Suzanne corrió en dirección a la luz del sol. Los pasos resonaban a su espalda. Knoll venía tras ella. Tenía que moverse rápido. Salió a una tarde apagada y corrió a través del denso bosque, en dirección a su coche. Tardaría un minuto en recorrer el medio kilómetro. Con suerte, la ventaja que le llevaba a Knoll bastaría. Quizá no supiera en qué dirección se había marchado su presa cuando lograra salir.

Suzanne zigzagueó entre los pinos y los densos helechos. Respiraba con pesadez y tenía que obligar a sus piernas a no detenerse.

Knoll salió del túnel y echó un rápido vistazo a los alrededores. A su derecha, a unos cincuenta metros de distancia, vio algo entre los árboles. Distinguió la forma.

Una mujer.

Danzer.

Se lanzó en su dirección, con el estilete en la mano.

Suzanne alcanzó el Porsche y saltó dentro. Arrancó, metió la primera de un golpe y pisó el acelerador hasta la tabla. Las ruedas giraron en vacío antes de agarrarse y entonces el coche saltó hacia delante. Por el espejo retrovisor vio a Knoll surgir de entre los árboles con el cuchillo en la mano. Condujo a toda velocidad hasta la autopista y, una vez allí, se detuvo. Entonces sacó la cabeza por la ventanilla y saludó antes de arrancar y desaparecer.

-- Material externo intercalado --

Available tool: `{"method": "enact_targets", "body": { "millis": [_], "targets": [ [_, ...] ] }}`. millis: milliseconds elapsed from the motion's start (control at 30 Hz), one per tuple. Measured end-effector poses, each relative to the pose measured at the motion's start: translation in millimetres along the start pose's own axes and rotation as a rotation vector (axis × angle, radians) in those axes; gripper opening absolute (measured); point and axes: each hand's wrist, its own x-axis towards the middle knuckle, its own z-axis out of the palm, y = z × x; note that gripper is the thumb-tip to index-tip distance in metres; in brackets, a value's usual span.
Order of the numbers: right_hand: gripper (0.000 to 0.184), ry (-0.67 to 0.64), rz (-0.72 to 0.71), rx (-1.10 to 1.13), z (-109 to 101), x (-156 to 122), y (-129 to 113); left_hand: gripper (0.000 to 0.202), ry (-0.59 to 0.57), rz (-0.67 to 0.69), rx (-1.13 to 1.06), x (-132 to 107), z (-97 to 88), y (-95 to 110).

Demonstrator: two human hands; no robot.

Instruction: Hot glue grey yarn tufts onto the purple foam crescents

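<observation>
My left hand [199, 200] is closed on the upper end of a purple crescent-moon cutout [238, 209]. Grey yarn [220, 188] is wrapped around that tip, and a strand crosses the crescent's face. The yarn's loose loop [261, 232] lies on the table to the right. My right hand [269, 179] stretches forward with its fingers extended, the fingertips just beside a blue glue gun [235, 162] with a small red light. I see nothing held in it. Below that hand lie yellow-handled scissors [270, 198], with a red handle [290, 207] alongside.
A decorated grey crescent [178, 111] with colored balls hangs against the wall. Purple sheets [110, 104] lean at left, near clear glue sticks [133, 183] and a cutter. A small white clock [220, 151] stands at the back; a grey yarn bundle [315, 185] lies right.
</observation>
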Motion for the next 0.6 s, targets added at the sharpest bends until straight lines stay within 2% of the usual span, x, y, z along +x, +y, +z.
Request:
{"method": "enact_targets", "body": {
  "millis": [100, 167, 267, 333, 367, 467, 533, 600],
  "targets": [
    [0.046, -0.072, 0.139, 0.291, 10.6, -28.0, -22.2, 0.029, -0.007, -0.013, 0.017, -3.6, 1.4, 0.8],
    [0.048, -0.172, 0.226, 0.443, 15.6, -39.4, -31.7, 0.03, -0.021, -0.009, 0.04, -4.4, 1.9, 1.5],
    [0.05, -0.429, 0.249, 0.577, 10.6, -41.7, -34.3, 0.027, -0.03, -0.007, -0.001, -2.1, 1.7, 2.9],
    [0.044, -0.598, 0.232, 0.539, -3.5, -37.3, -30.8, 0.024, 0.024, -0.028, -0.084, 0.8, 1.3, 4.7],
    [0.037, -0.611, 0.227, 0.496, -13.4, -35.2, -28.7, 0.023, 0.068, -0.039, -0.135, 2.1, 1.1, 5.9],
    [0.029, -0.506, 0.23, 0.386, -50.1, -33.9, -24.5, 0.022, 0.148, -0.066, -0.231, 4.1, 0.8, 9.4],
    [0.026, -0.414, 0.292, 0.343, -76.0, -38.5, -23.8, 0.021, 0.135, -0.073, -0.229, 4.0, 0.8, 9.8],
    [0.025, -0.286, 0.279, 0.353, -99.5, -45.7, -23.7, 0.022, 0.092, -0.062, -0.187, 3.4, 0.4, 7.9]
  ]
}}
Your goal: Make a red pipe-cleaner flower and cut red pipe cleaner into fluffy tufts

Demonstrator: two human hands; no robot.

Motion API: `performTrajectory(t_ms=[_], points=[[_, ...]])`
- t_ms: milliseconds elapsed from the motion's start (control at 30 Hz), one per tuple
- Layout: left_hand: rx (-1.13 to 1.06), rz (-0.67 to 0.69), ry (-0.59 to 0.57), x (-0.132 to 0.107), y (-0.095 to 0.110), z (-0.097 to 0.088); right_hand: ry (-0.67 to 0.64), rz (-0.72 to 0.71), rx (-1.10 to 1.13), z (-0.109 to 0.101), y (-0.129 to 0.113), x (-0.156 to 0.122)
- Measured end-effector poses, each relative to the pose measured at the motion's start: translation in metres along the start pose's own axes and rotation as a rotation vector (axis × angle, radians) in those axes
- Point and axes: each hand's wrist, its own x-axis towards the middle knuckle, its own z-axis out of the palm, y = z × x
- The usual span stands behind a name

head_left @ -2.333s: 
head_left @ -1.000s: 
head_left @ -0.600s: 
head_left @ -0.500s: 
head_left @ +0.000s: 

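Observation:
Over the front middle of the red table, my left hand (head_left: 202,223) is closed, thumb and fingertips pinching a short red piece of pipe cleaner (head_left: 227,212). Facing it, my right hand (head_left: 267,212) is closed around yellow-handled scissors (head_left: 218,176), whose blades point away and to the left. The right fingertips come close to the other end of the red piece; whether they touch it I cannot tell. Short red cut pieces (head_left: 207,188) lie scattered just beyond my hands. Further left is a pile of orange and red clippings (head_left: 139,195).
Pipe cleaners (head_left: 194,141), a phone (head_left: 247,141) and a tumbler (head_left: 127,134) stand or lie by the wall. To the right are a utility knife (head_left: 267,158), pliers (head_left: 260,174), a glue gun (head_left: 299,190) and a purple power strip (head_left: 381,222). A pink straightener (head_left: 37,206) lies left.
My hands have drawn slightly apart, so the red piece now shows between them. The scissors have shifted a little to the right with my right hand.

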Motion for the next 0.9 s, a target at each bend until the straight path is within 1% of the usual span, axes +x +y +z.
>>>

Knoll casi sonrió ante el gesto. Le devolvía la burla en el aeropuerto de Atlanta. Probablemente Danzer se sintiera orgullosa de sí misma por aquella huida. Otra victoria sobre él.

Knoll consultó su reloj. Las cuatro y media de la tarde.

Daba igual.

Sabía exactamente dónde estaría ella dentro de seis horas.